I am all for it…sort of. While the lifelong comics fan in me is all, “HELLZ YES!”, the maturing dad in me hates to see things go this way. I’m legitimately torn.
I’m sure there will always be family-friendly, All-‘Murican superheroes out there willing to take our box office (and merch) dollars and continue to provide high-end summer spectacle of the highest order. At least those movies will continue to exist as long as such films remain profitable and in-demand. But likewise, there is a burgeoning movement towards a realistic, dark, violent filmography of comic book characters, and that trend seems to be gaining momentum. As much as I will love it and likely support it with my movie spend, it also concerns me. After all, aren’t comic movie and superheroes supposed to give us a respite from the daily drubbing of murder and war and death and negativity?

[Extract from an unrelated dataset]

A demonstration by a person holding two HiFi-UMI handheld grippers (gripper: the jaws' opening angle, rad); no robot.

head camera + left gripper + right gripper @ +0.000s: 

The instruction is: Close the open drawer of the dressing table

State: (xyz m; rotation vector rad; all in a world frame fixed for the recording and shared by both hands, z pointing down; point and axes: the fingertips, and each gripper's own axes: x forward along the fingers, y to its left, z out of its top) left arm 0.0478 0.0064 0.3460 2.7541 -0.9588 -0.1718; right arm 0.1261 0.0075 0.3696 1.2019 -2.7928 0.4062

Logan was great. Fantastic. One of the best films in the history of the genre. But in the bigger picture, it marks a decided turn towards darkness for these types of film, and while I am tentatively excited about in part, I also hope its sensationalism doesn’t toll the death bell for the types of rah-rah, good-guy-always-wins superhero movies upon which the genre has been built over the last decade. We need both types of films, and I hope that there remains room for both to prosper.
So what do you think? Do you like the new R-rated, morally-nebulous superheroes that are emerging in film? Or would you rather see it stay old-school? What are the pitfalls of pushing the envelope? Is there room for the two branches of the comics tree to coexist in an industry that bows at the altar of the almighty dollar?